Aims of this proposal are to:
- Investigate whether intravitreal opticin injection induces vascular regression,
- Perform ocular PK studies to investigate the half-life of opticin in the vitreous cavity and to determine whether any injected opticin escapes into the circulation or brain,
- Determine whether therapeutic levels of opticin affect retinal vascular development, morphology or function,
- Undertake additional mechanistic studies to confirm results with fibrillar rather than monomeric collagen.

The above experiments are key to determining the potential of opticin as a therapeutic for preretinal neovascularisation, and for attracting funding for further preclinical development and subsequent clinical trials.

This research aims to continue the preclinical development of opticin as an anti-angiogenic drug.

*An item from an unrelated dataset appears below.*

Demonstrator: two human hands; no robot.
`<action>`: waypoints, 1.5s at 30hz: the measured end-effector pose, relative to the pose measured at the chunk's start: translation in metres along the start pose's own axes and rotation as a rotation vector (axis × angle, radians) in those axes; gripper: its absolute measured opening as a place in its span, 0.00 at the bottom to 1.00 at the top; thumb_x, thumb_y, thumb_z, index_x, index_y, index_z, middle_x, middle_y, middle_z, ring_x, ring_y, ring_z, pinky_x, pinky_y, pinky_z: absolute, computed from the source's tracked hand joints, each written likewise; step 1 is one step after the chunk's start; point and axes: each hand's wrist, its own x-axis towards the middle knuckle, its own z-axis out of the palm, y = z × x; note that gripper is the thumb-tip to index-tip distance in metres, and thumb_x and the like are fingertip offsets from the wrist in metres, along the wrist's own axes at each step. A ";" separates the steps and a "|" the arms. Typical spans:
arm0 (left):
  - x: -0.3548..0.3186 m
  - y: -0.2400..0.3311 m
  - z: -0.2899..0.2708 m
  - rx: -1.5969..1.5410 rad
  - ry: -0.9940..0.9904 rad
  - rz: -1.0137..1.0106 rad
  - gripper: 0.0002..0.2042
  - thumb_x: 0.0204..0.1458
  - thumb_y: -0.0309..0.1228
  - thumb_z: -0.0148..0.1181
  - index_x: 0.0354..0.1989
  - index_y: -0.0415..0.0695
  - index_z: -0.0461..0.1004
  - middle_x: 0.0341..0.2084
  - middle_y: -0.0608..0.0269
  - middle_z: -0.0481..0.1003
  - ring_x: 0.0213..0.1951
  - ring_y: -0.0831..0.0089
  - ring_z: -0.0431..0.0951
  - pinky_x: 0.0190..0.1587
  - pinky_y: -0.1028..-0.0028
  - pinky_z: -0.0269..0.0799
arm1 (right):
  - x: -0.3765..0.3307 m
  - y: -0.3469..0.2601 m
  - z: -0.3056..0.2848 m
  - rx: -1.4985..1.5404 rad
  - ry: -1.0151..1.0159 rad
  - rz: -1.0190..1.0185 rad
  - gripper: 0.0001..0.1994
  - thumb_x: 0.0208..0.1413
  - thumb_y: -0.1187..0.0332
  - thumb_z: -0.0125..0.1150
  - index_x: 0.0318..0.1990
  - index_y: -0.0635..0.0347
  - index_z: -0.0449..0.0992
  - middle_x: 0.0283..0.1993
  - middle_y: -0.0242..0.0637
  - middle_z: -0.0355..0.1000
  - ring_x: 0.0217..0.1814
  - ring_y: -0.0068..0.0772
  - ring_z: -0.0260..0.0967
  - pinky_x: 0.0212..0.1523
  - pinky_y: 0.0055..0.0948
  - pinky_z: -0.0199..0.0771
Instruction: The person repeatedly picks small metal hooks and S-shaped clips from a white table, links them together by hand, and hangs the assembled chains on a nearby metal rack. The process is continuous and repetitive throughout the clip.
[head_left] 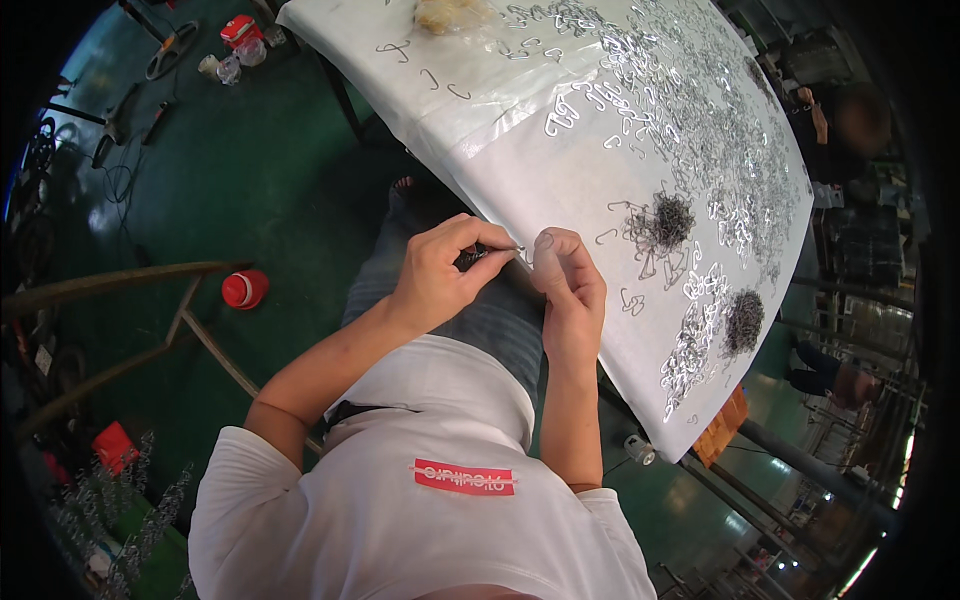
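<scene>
My left hand (440,270) is closed at the near edge of the white-covered table (560,190). Some small dark metal pieces (470,256) show in its curled fingers, and thumb and forefinger pinch a tiny piece at the tips. Close beside it, my right hand (572,285) is closed too, thumb pressed against the fingers; whatever it holds is too small to make out. On the table lie many shiny bent wire hooks (690,345), a dark heap of small metal pieces (673,220) with loose dark hooks around it, and a second dark heap (745,322).
A yellowish bundle in clear plastic (450,15) lies at the table's far left. On the green floor stand a red-lidded container (244,289) and a bent metal frame (190,300). Another person (850,120) is beyond the table at the right.
</scene>
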 end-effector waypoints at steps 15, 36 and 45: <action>0.070 -0.073 0.010 0.244 -0.051 0.173 0.11 0.45 0.26 0.66 0.39 0.42 0.78 0.37 0.59 0.76 0.41 0.63 0.74 0.44 0.69 0.71 | 0.004 0.015 -0.003 -0.035 0.042 -0.125 0.03 0.58 0.74 0.58 0.38 0.61 0.72 0.44 0.30 0.60 0.41 0.19 0.59 0.42 0.20 0.63; 0.089 -0.056 0.050 0.057 -0.176 -0.163 0.07 0.49 0.28 0.64 0.36 0.43 0.80 0.27 0.63 0.81 0.26 0.80 0.77 0.32 0.79 0.69 | -0.009 0.034 -0.012 -0.064 0.193 -0.142 0.03 0.57 0.74 0.58 0.36 0.63 0.73 0.43 0.32 0.62 0.35 0.19 0.62 0.36 0.17 0.64; 0.031 0.019 0.023 -0.157 -0.116 -0.176 0.05 0.46 0.23 0.66 0.31 0.39 0.80 0.25 0.67 0.80 0.24 0.83 0.74 0.29 0.81 0.70 | -0.010 0.039 -0.008 -0.115 0.276 -0.219 0.03 0.56 0.72 0.60 0.36 0.61 0.74 0.43 0.31 0.63 0.37 0.18 0.62 0.35 0.18 0.63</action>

It will allow key go/no go decisions to be made with regard to developing it as a treatment for conditions characterised by preretinal neovascularisation. Potential beneficiaries might include patients, the pharmaceutical industry, academics and wider society.

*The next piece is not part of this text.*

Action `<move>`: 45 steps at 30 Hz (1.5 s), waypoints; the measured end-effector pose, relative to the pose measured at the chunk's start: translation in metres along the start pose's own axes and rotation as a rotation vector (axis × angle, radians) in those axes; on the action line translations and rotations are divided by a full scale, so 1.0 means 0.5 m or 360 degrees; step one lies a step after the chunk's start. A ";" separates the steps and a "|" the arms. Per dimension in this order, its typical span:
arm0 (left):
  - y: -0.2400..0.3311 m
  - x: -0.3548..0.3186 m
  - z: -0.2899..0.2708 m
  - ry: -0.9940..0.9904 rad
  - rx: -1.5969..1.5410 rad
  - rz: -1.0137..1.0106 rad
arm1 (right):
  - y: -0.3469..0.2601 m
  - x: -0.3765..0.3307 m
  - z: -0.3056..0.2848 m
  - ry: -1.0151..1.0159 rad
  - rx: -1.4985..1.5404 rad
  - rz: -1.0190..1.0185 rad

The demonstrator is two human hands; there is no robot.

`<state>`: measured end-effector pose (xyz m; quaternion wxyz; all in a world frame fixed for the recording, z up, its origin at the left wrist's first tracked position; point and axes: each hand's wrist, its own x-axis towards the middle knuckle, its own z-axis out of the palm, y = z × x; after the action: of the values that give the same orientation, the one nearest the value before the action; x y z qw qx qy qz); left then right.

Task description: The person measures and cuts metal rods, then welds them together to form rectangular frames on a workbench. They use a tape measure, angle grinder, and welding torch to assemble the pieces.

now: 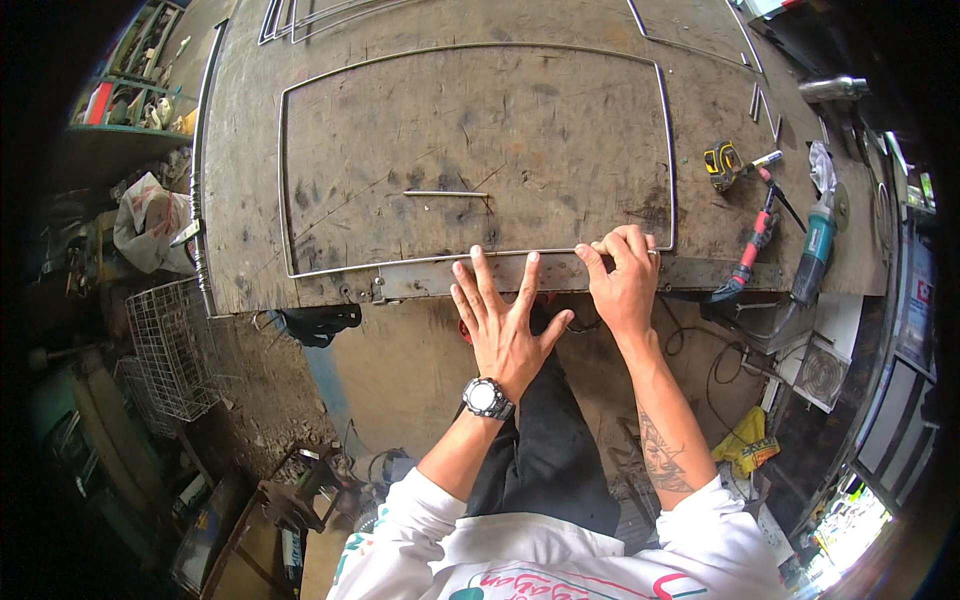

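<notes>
A large, roughly rectangular frame of thin metal rod [284,180] lies flat on the worn wooden tabletop. My left hand [500,325] is at its near bar with the fingers spread, and the fingertips rest on or just by the rod. A watch is on that wrist. Close to the near right corner, my right hand [624,282] has its fingers curled over the same bar, pinching it between thumb and fingers. Inside the frame lies a short, loose metal rod [445,194].
To the right sit a yellow-black tape measure [720,166], a pink-red handled tool [755,240] and a teal angle grinder [815,245]. More rod frames [700,48] lie farther back. A long metal bar clamp [200,200] runs along the left edge. A wire basket [175,350] stands below left.
</notes>
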<state>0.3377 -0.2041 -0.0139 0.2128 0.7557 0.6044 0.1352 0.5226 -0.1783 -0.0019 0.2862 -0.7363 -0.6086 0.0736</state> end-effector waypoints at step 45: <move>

If the efficacy, safety or pharmacokinetic data do not support the continued development of opticin for these indications then the decision to stop the programme will prevent the waste of money, time and other resources on the project. Even if the project does not produced the results that are hoped for, important new research data will emerge and be published.

If the resultant data suggests that opticin has the potential to be an effective treatment for these conditions then the project has, in the longer term, the potential to deliver better treatments for patients with diseases including retinopathy of prematurity and proliferative diabetic retinopathy. There would be socioeconomic benefit if the treatment prevented blindness and improved the quality of life of patients, who might otherwise have debilitating side-effects from current treatments. Other beneficiaries would be investors who contributed to the delivery of the opticin therapeutic and other industry that is involved in manufacture and delivery of the product.

Opticin, if it is developed as a therapeutic for preretinal neovascularisation, may also benefit patients with other causes such as retinal vein occlusion, sickle cell retinopathy, Eales disease etc. It could be developed for other conditions which are characterised by pathological angiogenesis including ocular conditions such as "wet" age-related macular degeneration and corneal angiogenesis, and non-ocular conditions such as cancer. If the project demonstrates that opticin has a very long-half life in the vitreous the research could be taken in new directions, linking opticin to other therapeutic proteins so that sustained delivery can be achieved following intraocular injection and this could benefit patients with a wide variety of ophthalmic conditions.

The research will benefit academics in a variety of disciplines including ophthalmic, angiogenesis and matrix biology research, by providing new knowledge.